[Continued from Part II which was published here on Saturday, also containing the link to Part I.]
How effective is anti-monopoly legislation?
Anti-monopoly laws operate within the constraints of the type of social and economic circumstances described above. That alone means they are severely limited in what they can do. They must, for example, tolerate state granted monopolies in the form of patents and copyright.
Anti-monopoly legislation generally only effectively attacks the problem from one end. A company can be prevented from growing its market share by taking over other companies but there is normally no meaningful restriction on a company growing its market share simply by expanding the existing company. Microsoft and the domination of Windows is a classic example.
Where companies try to expand by takeover, experience shows that those charged with applying the legislation allow very large parts of a market – 25% or more – to be held by a single company. The consequence is that a market which would seem to be an obvious candidate for competition, for example, food and domestic supplies retailing, can easily come to be dominated by three or four major players (as is the case in Britain).
There are also those products which are either natural monopolies because of the physical location of their infrastructure – railways, roads, the utilities such as gas – or which are inevitably going to have few entrants in the field because of reasons of cost, for example, aerospace, motor cars, ship building.
Finally, there are those rare markets which are dominated by one company simply because of the nature of their business. The classic example of this is Microsoft and their Windows operating system.
Microsoft and Windows – a natural monopoly
In South Park: The Movie, there is a glorious scene where, under martial law, Bill Gates is executed for falsely promising that Windows 98 would be “faster, easier to use and more reliable”. Many long-suffering Windows users doubtless wish that life had imitated art in that instance. Yet despite widespread dissatisfaction Windows remains the overwhelming dominant operating system.
At first glance it might seem that operating systems should be just the type of product which is open to fierce competition because software is a market which potentially has low entry costs. It is true that most areas of programming are competitive – within the constraint of the dominant operating system (OS) – but operating systems are the odd man out. The reason is simple. Once a single OS gained dominance, the chances of any other system effectively competing were very small. This is because the weight of programs available to run under the dominant OS soon became much greater than those which could be run under any other OS. Thus, it becomes inefficient to choose any other OS. That in turn means most of the software is written in a way to make in “friendly” to the dominant OS systems’ users. This further excludes OS competitors and the software to run under them because users, especially employers, do not want to spend the time training their employees on completely new systems, converting data and so on.
The consequence is that Microsoft still has a stranglehold on the pc market. Moreover, if anyone wants to write any other software, they are constrained by the practical need for it to run under the Microsoft OS if they wish to reach the mass computer user market.
The near monopoly has lasted a long time. It has done this despite considerable attempts by both rivals and the US government to diminish their market position. Windows’ dominance looks secure for the foreseeable future.

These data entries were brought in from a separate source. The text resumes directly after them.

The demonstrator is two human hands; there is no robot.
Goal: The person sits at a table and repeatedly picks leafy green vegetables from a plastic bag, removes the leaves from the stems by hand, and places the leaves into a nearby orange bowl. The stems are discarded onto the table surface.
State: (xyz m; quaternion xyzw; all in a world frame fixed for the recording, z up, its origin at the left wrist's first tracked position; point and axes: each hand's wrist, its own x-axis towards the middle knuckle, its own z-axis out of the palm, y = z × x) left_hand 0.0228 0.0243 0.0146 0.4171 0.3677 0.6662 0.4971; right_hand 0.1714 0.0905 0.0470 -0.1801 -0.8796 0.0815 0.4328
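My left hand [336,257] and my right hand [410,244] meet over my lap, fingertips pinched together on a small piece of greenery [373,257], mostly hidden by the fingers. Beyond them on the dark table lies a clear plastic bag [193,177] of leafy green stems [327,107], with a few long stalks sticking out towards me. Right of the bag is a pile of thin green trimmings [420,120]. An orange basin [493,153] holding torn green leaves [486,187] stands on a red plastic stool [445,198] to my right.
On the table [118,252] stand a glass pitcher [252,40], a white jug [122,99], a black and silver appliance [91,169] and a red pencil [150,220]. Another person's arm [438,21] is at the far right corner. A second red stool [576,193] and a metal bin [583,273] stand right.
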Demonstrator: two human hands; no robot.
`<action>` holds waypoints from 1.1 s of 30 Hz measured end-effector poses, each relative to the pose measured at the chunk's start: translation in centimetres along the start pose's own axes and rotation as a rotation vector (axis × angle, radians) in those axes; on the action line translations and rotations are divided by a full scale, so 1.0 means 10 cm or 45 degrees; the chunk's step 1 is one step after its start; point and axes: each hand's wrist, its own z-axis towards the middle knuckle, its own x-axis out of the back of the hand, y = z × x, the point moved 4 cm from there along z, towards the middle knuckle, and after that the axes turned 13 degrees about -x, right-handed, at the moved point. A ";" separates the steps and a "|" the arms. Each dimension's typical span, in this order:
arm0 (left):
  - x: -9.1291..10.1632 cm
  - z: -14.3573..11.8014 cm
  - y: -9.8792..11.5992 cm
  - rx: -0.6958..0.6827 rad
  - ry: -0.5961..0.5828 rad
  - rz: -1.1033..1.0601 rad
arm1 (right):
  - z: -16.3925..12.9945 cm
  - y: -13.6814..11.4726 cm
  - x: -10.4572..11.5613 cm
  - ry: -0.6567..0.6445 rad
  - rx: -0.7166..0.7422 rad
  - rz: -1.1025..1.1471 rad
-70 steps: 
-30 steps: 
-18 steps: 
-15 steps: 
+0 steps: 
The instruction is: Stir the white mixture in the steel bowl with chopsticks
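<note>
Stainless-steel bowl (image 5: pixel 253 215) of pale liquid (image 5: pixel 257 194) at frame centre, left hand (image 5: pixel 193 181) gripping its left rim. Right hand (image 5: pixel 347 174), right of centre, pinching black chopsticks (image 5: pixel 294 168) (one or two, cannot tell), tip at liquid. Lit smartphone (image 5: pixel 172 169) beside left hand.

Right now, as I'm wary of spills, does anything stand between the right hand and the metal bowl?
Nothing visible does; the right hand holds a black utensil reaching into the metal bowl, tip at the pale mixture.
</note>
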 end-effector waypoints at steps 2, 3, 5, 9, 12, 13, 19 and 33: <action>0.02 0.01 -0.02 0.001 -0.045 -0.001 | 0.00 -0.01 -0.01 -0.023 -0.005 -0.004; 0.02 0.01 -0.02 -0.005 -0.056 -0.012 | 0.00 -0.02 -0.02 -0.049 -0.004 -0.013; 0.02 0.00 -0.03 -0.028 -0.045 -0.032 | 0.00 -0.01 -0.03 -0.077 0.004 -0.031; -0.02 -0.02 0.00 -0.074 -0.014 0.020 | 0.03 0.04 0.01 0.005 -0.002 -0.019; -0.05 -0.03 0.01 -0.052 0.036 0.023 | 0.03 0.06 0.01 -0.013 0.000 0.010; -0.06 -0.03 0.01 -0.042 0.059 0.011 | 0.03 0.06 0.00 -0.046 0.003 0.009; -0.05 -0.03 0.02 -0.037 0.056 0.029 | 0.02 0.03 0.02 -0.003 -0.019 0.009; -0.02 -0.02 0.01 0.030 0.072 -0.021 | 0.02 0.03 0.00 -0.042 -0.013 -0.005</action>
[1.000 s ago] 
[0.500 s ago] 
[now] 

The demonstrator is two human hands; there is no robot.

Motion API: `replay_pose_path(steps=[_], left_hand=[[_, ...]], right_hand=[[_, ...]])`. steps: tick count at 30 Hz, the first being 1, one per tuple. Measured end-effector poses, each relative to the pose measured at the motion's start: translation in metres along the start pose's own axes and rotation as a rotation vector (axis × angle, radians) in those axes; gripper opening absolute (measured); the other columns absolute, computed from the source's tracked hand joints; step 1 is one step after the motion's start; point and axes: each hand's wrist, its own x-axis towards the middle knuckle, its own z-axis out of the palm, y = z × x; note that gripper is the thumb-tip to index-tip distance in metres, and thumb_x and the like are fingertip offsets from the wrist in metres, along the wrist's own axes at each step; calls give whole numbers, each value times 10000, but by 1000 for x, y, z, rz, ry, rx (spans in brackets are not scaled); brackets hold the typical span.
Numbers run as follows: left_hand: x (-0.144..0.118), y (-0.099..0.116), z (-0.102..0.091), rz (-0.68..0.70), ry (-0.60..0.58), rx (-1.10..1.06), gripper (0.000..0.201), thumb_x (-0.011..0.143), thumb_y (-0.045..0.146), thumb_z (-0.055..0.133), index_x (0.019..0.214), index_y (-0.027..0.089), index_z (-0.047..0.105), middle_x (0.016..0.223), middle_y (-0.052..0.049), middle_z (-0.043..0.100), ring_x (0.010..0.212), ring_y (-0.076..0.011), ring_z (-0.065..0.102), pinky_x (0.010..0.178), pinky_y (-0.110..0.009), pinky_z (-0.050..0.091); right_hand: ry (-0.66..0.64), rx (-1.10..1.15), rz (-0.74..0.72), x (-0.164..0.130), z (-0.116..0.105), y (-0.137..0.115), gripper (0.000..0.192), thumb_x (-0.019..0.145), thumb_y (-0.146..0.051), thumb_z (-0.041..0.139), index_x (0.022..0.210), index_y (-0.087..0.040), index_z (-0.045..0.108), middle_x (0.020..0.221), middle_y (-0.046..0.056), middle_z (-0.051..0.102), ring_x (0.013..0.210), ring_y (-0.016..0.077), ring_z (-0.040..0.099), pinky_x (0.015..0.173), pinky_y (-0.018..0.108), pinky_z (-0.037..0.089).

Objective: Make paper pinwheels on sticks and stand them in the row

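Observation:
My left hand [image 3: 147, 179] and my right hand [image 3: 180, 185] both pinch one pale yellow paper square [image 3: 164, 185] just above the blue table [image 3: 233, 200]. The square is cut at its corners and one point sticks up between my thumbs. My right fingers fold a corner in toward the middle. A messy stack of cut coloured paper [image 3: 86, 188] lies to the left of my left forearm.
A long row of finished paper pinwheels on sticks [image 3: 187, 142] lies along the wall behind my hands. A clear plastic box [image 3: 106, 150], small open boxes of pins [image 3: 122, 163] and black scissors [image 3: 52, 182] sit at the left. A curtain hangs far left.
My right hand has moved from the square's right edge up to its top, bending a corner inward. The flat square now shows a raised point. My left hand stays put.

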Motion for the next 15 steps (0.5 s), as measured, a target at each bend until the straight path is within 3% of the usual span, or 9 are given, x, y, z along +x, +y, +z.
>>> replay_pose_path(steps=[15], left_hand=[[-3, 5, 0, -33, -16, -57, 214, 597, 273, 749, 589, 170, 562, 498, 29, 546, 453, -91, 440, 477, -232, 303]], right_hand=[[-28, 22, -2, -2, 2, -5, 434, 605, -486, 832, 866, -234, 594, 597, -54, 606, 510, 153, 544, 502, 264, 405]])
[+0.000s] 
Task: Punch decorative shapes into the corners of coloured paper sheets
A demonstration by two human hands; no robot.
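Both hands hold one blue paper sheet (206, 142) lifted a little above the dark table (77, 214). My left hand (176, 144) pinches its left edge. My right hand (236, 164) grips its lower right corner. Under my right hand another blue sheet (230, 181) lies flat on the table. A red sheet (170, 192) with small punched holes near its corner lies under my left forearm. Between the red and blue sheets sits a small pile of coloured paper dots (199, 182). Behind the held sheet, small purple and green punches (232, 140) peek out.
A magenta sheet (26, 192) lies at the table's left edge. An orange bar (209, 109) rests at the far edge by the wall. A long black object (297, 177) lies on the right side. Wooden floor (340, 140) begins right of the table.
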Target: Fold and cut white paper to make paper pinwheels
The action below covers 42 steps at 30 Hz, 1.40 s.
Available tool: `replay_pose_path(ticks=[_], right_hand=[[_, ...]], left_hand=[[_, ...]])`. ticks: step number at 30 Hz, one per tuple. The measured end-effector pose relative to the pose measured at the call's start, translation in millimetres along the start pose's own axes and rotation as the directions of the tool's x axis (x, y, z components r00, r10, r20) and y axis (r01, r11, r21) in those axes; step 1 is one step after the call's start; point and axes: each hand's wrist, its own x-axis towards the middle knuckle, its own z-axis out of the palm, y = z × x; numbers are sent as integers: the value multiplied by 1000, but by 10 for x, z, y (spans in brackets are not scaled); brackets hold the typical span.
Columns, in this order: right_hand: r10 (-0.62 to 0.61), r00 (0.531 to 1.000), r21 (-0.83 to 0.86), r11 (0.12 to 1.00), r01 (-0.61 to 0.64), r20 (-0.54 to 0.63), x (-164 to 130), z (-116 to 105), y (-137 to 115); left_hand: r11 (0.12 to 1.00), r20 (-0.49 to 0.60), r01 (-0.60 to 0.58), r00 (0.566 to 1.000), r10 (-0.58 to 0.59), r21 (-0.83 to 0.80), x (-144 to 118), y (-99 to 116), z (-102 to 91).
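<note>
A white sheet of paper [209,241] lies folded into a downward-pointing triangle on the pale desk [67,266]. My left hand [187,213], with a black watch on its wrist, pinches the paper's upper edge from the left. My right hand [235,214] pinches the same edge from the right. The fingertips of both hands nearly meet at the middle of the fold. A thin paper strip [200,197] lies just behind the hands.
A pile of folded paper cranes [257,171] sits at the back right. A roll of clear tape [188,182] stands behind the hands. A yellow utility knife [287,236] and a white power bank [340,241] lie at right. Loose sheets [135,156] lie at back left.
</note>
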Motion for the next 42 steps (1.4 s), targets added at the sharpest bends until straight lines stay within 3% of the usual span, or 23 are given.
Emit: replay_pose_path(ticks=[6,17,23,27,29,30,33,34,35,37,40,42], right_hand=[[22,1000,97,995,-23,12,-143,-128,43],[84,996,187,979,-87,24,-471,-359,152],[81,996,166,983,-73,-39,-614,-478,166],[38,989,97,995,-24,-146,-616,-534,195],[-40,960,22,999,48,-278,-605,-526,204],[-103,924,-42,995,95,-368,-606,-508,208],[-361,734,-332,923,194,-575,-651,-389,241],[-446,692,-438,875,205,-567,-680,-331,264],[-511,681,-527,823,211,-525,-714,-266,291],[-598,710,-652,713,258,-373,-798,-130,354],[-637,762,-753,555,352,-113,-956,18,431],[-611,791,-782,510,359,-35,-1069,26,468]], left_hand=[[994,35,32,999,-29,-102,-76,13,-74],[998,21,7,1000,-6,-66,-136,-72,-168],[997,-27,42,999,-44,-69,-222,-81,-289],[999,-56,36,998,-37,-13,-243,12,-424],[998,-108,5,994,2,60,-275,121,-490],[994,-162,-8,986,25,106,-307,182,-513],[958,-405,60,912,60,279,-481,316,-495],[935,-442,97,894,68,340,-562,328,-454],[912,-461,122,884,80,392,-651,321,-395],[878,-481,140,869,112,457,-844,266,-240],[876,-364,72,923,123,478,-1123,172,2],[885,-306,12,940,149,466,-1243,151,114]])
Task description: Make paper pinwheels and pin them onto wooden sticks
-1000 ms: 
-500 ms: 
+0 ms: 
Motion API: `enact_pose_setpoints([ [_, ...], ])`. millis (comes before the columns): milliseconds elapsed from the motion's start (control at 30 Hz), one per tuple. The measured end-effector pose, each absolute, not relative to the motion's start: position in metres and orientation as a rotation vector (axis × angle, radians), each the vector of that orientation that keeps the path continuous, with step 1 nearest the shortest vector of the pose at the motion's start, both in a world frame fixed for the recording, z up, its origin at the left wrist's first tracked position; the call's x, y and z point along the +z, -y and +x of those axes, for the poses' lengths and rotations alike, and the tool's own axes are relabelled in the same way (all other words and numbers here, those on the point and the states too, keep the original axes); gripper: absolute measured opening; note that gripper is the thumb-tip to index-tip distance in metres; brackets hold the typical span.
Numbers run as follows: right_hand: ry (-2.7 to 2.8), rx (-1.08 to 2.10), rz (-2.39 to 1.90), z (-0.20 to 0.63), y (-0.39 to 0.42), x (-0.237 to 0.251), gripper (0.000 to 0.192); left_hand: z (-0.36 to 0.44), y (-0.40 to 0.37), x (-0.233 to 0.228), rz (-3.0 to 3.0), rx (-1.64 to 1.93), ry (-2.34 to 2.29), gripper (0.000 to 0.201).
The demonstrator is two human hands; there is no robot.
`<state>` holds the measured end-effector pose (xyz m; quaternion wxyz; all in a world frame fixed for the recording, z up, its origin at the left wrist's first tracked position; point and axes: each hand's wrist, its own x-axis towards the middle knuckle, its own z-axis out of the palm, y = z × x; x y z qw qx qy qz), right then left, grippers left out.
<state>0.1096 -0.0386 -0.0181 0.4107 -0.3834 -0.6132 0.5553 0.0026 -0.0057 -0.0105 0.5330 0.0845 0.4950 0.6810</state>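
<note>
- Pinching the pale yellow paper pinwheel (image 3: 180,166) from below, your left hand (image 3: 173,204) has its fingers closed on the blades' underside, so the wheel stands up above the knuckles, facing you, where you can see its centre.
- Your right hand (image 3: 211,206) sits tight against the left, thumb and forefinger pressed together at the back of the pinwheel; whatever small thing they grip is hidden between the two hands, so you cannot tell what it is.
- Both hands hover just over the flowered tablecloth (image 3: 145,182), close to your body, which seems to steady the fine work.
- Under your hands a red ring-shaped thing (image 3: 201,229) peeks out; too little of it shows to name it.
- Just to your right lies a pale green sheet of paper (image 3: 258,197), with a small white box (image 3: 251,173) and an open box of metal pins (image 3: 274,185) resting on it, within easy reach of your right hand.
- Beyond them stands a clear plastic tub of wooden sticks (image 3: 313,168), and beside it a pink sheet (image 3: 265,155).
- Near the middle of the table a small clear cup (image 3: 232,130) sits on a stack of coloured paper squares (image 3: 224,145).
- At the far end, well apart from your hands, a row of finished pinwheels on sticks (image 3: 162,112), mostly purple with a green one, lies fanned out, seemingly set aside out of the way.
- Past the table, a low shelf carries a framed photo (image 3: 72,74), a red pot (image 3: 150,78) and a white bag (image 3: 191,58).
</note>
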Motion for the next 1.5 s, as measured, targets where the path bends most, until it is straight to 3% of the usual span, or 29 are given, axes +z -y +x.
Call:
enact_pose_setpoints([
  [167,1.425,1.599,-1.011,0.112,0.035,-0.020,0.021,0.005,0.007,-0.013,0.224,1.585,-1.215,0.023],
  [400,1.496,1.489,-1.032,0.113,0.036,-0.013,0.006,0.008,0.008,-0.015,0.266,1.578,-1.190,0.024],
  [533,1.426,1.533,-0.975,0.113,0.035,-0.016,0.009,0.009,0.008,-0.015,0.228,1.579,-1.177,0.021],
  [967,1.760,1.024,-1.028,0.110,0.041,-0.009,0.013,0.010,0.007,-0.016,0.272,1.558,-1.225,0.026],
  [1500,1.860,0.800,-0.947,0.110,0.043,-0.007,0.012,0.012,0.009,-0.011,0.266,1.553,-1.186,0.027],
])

The historical trend towards contraction of competition
As remarked previously, the logical end of a free market is monopoly. The reason is obvious: competition tends to reduce the number of competitors through the natural process of success and failure and the takeover of one firm by another. In some trades this does not create an obvious serious anti-competitive difficulty because the initial capital investment is small and entry to the trade within the reach of many. But entry to a considerable and growing number of areas of manufacturing and service provision is too expensive for all but a few.
In a significant minority of trades starting a business from scratch is practically impossible for any one individual or even a group of private investors. The car industry is a first rate example, the number of companies now being small (and becoming smaller) compared with the number of even 40 years ago. Moreover, many of the car companies which do still exist do so only because of state subsidy and protection.
“Free trade” is frequently treated as synonymous with international trade. In principle it does not have to be restricted to international dealings because the concept may be applied to any market, whether that be within a global, regional, national or even a local context.
The United States for example displays considerable differences in local tax rates between not only states but within localities within a state, and, indeed, the ultimate aim of the “free trader” is to create a single world market. However, there are considerable differences in practice between domestic markets and international markets, not least because the criteria which are deemed to fall within the concept of “free trade” are not identical with those which are said to be a necessary part of the concept of a “free market”. For example, laws to prevent monopoly are redundant when it comes to international trade because one country will either supply or not supply goods and services to other countries and a country with a monopoly of an important good or service can as a matter of fact only be persuaded to supply the good or service against its will by extra-legal action, ultimately force or the threat of force.
Consequently, it is convenient to treat “free trade” as being economic intercourse between nation states and that is what I shall do.